## What is being asked:
From the entries that follow, pick out all lines holding "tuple".

[Input records Boundary: Start]

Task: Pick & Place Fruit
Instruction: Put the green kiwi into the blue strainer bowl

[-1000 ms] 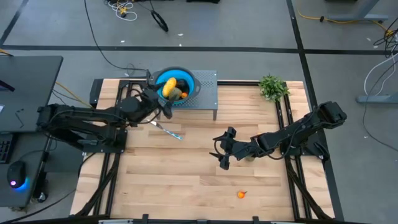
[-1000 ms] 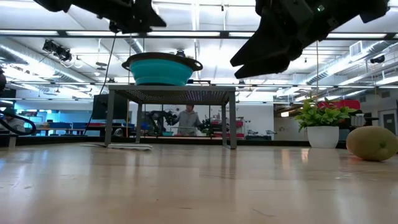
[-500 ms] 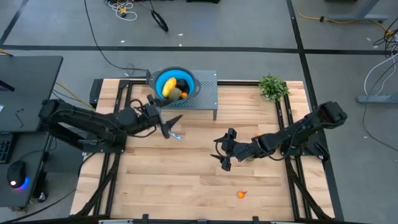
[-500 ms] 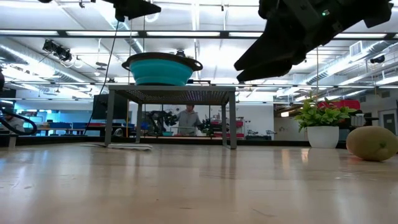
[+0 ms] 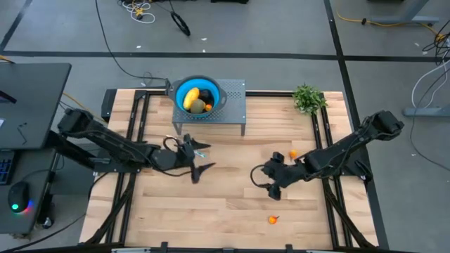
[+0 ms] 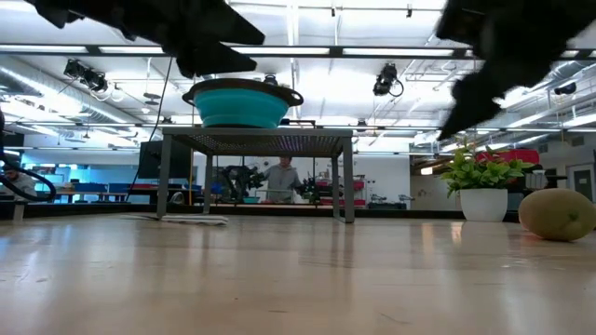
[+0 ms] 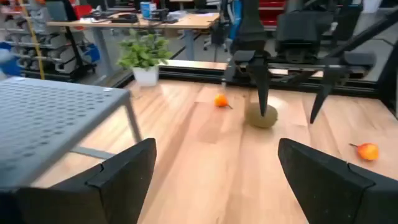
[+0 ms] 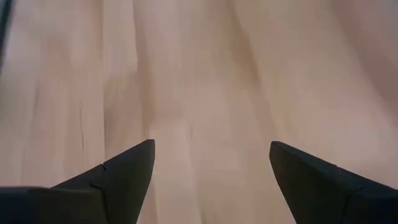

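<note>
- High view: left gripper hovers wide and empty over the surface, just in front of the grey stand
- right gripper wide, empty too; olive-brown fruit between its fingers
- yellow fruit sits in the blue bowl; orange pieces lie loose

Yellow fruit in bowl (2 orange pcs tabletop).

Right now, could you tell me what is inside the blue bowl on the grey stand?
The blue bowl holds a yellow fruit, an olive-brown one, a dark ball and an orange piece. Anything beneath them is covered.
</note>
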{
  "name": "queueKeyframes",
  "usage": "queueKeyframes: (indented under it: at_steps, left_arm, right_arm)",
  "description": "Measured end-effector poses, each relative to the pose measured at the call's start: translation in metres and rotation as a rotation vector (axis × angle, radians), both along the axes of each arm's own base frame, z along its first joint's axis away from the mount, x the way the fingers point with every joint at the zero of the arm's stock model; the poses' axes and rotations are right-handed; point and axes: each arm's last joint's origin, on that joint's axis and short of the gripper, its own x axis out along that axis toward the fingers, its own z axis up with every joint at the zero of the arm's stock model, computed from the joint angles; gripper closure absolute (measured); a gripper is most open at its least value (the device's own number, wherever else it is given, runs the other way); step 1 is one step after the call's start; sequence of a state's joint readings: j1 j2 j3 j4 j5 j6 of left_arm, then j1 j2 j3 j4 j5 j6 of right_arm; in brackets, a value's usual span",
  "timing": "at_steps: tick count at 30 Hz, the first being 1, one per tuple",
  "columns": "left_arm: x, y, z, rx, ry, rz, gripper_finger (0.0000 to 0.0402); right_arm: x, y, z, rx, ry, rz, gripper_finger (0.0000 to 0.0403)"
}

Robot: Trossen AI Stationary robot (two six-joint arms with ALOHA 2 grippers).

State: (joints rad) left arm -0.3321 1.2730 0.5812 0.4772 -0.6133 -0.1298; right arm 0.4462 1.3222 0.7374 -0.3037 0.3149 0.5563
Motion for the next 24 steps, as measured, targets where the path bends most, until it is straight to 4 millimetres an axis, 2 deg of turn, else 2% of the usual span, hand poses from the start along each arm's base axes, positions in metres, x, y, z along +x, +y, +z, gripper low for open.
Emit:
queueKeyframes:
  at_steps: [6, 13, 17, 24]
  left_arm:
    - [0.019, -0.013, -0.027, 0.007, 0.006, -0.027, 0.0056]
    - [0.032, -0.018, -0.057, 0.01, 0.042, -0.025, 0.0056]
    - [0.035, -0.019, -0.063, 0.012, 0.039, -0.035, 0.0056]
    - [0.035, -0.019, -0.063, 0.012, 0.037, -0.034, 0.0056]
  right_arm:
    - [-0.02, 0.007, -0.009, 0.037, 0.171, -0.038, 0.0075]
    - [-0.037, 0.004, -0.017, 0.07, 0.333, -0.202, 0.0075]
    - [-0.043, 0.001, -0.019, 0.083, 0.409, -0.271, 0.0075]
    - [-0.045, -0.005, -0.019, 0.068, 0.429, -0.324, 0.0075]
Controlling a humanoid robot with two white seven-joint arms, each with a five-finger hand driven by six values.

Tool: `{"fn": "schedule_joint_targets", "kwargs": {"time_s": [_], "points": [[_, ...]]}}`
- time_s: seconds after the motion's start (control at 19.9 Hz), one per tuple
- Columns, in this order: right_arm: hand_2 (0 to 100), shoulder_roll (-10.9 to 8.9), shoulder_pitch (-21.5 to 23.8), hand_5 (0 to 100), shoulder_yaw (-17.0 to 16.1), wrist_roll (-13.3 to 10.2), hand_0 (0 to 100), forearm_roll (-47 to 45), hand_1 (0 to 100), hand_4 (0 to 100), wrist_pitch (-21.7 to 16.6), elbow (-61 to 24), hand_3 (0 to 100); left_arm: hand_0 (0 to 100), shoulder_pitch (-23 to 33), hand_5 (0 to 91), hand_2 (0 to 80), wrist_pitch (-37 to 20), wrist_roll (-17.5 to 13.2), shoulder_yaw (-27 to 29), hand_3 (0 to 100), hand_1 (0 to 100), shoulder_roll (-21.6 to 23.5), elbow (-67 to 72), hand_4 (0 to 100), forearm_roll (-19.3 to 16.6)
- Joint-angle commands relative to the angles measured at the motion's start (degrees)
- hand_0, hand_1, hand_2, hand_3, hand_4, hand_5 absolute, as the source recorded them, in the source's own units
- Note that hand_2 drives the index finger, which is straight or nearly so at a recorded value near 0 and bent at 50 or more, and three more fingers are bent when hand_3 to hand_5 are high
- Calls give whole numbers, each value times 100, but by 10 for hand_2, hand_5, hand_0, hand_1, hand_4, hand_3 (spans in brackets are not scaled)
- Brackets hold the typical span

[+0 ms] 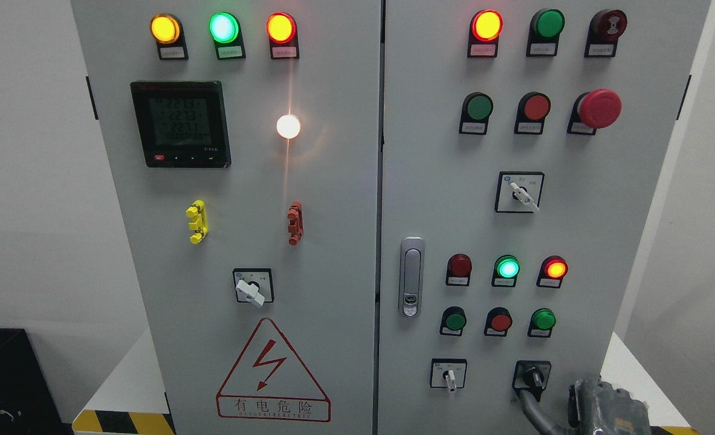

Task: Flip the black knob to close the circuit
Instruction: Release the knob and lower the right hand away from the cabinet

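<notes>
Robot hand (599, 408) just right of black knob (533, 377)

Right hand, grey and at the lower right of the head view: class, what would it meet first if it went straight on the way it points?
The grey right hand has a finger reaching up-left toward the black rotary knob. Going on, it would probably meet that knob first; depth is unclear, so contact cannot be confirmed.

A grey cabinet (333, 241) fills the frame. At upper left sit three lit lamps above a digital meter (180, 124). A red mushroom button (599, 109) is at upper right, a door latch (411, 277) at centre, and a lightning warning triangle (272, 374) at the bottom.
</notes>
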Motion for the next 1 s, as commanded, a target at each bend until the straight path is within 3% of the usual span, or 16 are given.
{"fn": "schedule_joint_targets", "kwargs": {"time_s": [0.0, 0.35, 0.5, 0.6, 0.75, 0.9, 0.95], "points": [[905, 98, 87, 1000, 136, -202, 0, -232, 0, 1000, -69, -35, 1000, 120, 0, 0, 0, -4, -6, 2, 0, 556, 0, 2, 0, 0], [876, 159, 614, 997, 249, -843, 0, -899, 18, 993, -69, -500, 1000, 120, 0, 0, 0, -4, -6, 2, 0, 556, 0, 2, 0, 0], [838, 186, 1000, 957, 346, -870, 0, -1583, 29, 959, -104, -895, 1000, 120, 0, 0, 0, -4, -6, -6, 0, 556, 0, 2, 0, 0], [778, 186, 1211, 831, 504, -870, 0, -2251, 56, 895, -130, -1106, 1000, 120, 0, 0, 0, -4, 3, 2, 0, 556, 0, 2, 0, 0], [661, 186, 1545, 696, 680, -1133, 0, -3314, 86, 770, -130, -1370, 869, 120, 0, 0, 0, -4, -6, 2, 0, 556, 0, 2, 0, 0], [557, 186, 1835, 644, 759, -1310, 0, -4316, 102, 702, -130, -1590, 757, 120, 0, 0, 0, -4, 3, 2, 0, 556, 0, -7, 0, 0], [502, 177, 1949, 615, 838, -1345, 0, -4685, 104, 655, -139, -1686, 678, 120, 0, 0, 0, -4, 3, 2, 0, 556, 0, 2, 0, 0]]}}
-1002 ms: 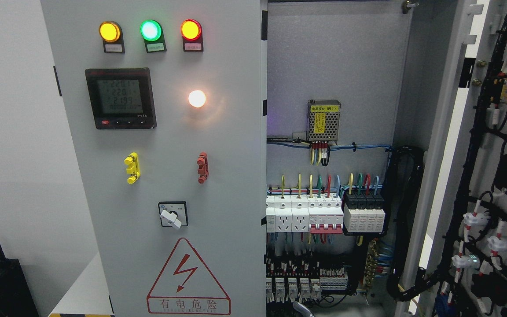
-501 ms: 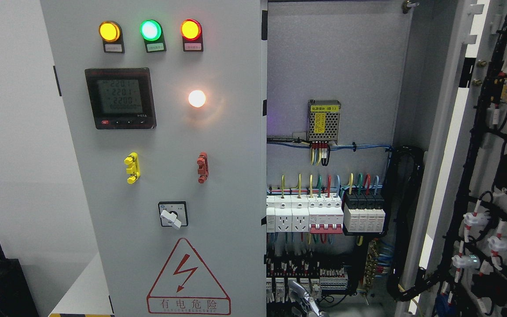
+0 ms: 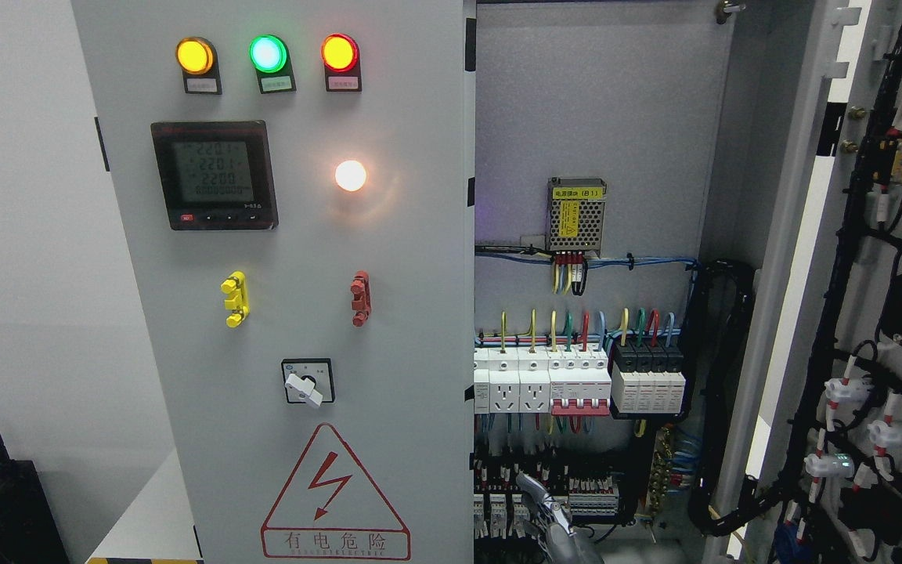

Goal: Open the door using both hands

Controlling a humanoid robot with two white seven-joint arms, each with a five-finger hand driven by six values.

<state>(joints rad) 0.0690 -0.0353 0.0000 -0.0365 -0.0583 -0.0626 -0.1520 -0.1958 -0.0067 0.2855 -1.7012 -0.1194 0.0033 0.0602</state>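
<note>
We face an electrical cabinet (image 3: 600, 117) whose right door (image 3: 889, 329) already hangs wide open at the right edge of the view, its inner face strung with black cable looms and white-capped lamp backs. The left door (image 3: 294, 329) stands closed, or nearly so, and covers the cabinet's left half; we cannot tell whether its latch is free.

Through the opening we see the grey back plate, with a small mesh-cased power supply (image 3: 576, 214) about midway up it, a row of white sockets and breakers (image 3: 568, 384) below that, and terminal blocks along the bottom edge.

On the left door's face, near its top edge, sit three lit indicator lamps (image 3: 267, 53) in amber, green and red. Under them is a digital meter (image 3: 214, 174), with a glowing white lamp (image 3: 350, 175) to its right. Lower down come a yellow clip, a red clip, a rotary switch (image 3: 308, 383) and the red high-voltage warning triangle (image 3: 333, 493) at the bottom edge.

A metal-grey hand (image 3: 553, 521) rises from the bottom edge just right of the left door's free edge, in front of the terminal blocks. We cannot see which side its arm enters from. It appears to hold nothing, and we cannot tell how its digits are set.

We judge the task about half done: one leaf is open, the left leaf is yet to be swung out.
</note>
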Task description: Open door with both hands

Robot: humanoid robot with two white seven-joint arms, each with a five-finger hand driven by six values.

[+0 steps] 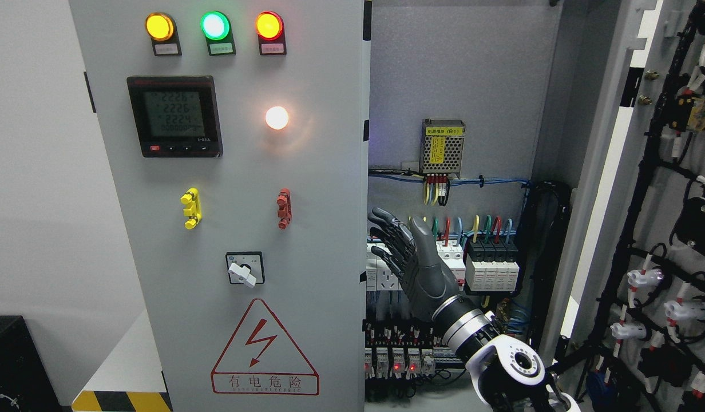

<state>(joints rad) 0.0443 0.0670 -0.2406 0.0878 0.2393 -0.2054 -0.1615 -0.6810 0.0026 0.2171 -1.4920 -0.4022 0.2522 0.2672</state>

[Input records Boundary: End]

## Solution to this task:
  "timing": "at_steps: tick count at 30 Hz, the first being 1, one per tuple",
- time_s: seconds after the motion's start (control at 19.9 Hz), one per tuple

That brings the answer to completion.